Максимилиан, погруженный в фантастические образы собственной речи, не заметил, что Мария давно заснула, и теперь с досадой закусил губу.

— Этот сон, — продолжал доктор, — сообщает ее лицу облик смерти. Не правда ли, она похожа сейчас на те белые маски, на те гипсовые слепки, с помощью которых мы стремимся сохранить черты умерших?

— Я хотел бы, — прошептал ему на ухо Максимилиан, — сделать такой слепок с лица нашей приятельницы. Она и мертвая будет очень хороша.

— Не советую вам это делать, — возразил доктор. — Такие маски отравляют нам воспоминание о тех, кого мы любили. Нам все кажется, что в этом гипсе сохранилось еще что-то живое, тогда как в действительности то, что там запечатлено, есть сама смерть. Правильные, красивые черты лица приобретают при этом какое-то зловеще-застывшее, надменное, отталкивающее выражение, благодаря чему они больше пугают нас, чем радуют. Но настоящими карикатурами оказываются гипсовые слепки с лиц, привлекательность которых носила более духовный, чем телесный характер, черты которых были не столько правильны, сколько интересны: ибо лишь только отлетели грации жизни, отклонения от идеальных линий красоты не восполняются уже больше духовной привлекательностью. Однако всем этим гипсовым лицам, каковы бы они ни были, свойственно какое-то загадочное выражение, которое при долгом созерцании пронизывает нашу душу нестерпимым холодом; кажется, будто все это лица людей, которые собираются отправиться в тяжкий путь.

— Куда? — спросил Максимилиан, в то время как доктор под руку уводил его из комнаты.

Ночь вторая

— И к чему мучить меня этим гадким лекарством, когда я все равно скоро умру.

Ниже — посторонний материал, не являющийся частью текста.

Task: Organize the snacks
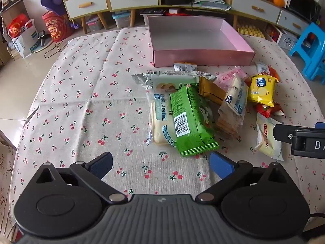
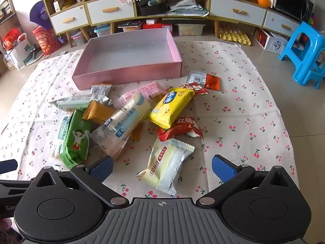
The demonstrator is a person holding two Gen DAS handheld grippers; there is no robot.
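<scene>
An empty pink box [image 1: 203, 58] [image 2: 130, 75] stands on the cherry-print cloth behind a pile of snack packets. The pile holds a green packet [image 1: 189, 122] [image 2: 76, 140], a yellow packet [image 1: 262, 90] [image 2: 170, 106], a white bread packet [image 1: 160, 120], a red packet [image 2: 180, 129] and a cream packet [image 2: 166, 166] [image 1: 268, 138]. My left gripper [image 1: 160, 165] is open and empty, just in front of the green packet. My right gripper [image 2: 161, 168] is open, with the cream packet lying between its fingers on the cloth.
The cloth [image 1: 81, 101] covers a low surface with its edges near the floor. A cabinet with drawers [image 2: 126, 10] stands behind. A blue stool [image 2: 304, 55] is at the right. Bags [image 1: 22, 36] sit at the far left.
</scene>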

Эти слова Мария произнесла как раз в то мгновение, когда Максимилиан входил в комнату. Перед ней стоял врач, державший в одной руке аптечную склянку, а в другой маленькую рюмку, в которой отвратительно пенилось какое-то бурое снадобье.

— Дражайший друг! — воскликнул врач, обращаясь к вошедшему. — Вы явились сюда как нельзя более кстати. Уговорите же синьору проглотить эти несколько капель: я спешу.

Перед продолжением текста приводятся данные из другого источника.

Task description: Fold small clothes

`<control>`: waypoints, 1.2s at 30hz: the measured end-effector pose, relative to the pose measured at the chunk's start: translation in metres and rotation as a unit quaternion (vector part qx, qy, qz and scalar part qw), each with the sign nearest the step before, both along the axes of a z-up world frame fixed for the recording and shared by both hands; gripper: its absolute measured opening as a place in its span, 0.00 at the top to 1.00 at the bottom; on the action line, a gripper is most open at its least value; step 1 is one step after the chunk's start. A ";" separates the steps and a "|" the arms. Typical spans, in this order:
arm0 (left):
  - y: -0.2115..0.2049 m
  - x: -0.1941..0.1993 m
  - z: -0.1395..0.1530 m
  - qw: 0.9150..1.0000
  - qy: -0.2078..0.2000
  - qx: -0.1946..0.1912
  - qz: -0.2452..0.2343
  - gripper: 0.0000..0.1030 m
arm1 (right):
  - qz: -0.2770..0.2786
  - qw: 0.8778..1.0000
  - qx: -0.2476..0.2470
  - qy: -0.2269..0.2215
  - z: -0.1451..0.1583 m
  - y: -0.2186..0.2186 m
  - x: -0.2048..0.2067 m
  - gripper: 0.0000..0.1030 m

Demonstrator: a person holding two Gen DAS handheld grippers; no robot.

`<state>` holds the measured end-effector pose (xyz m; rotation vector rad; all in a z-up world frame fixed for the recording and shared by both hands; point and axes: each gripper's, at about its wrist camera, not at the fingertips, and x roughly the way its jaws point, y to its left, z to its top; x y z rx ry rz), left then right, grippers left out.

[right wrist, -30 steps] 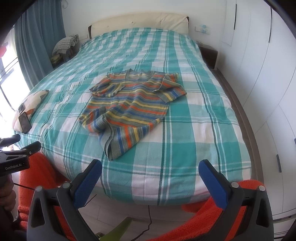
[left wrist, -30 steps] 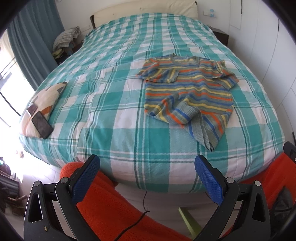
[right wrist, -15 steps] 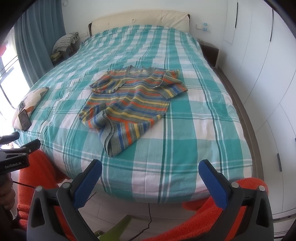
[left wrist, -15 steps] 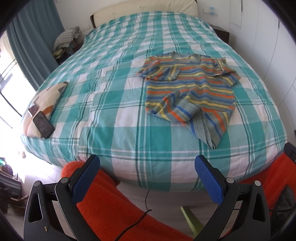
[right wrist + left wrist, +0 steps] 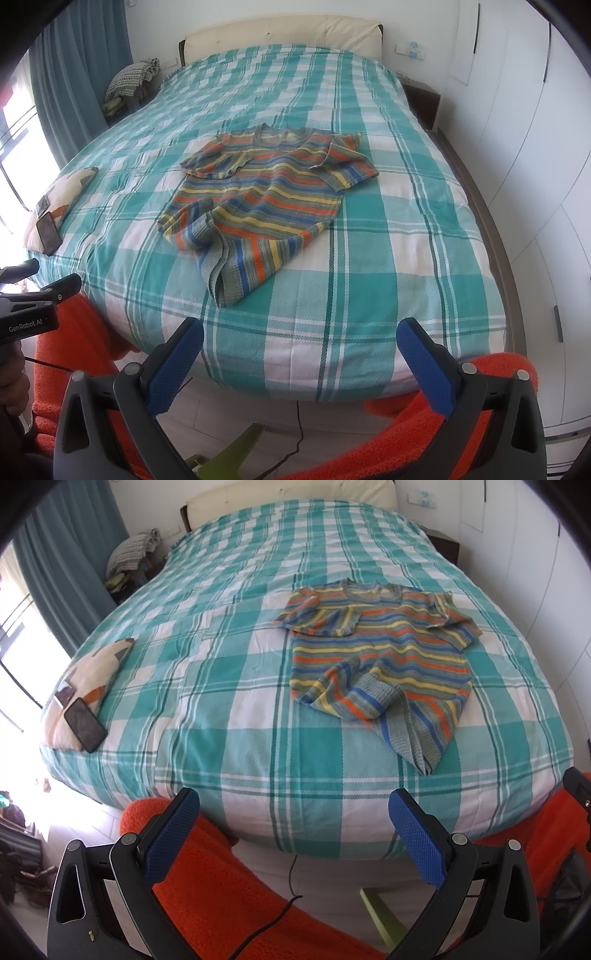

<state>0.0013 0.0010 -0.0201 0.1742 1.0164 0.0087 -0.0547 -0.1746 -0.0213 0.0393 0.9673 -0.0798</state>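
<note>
A small striped knit top in orange, blue, yellow and grey lies on the bed, collar toward the headboard, its near left corner rumpled and turned over. My left gripper hangs open before the bed's foot edge, well short of the top. My right gripper is open too, over the foot edge, with the top's hem a little beyond it. Both hold nothing. The left gripper's body shows at the left of the right wrist view.
The bed carries a teal and white checked cover. A cushion with a dark phone on it sits at the left edge. Orange fabric and a cable lie below. White wardrobes stand at the right.
Both views have crept slightly closer to the bed, so the top sits a little nearer. Both grippers have stayed open and the top has not moved.
</note>
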 end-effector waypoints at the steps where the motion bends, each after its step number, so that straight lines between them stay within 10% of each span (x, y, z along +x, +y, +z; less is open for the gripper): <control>1: 0.000 0.000 0.000 1.000 0.000 0.000 0.002 0.01 | -0.002 1.000 -0.007 0.001 -0.001 0.001 0.001 0.00; 29: -0.005 0.001 -0.013 1.000 0.014 0.020 0.000 0.01 | -0.067 0.992 -0.098 0.045 -0.011 -0.018 0.011 0.00; 36: 0.027 0.019 -0.030 0.998 0.047 -0.042 0.027 0.01 | 0.084 0.989 -0.111 -0.053 -0.016 -0.007 0.062 0.00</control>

— Я прошу вас, Мария! — прошептал Максимилиан тем нежным голосом, который не часто у него появлялся и в котором слышалась такая сердечная боль, что больная, растроганная, почти забывшая о собственных страданиях, взяла в руки рюмку. Но прежде чем поднести ее к губам, она сказала с улыбкой:

— Не правда ли, в награду вы мне расскажете историю Лоранс?

— Я исполню все, чего вы желаете! — кивнув, ответил Максимилиан.

Бледная женщина тотчас выпила содержимое рюмки с судорожной улыбкой.

— Я спешу, — сказал врач, натягивая свои черные перчатки. — Прилягте, синьора, и лежите совершенно спокойно. Двигайтесь как можно меньше. Я спешу.

В сопровождении черной Деборы, вышедшей ему посветить, он оставил комнату. Теперь друзья были одни и долго безмолвно смотрели друг на друга. Одни и те же мысли волновали обоих, но каждый стремился скрыть их от другого. Внезапно женщина схватила руку Максимилиана и покрыла ее жаркими поцелуями.

— Ради бога! — сказал Максимилиан. — Не делайте таких резких движений и ложитесь опять спокойно на свою софу.

Когда Мария исполнила его просьбу, он заботливо укрыл ее ноги шалью, к которой прежде прикоснулся губами. Движение это, по-видимому, не ускользнуло от Марии; глаза ее радостно заискрились, как у счастливого ребенка.

— Что же, мадемуазель Лоранс была очень хороша?

— Если вы не будете меня прерывать и дадите обещание слушать меня тихо и спокойно, то я подробнейшим образом изложу вам все, что вы желали бы знать.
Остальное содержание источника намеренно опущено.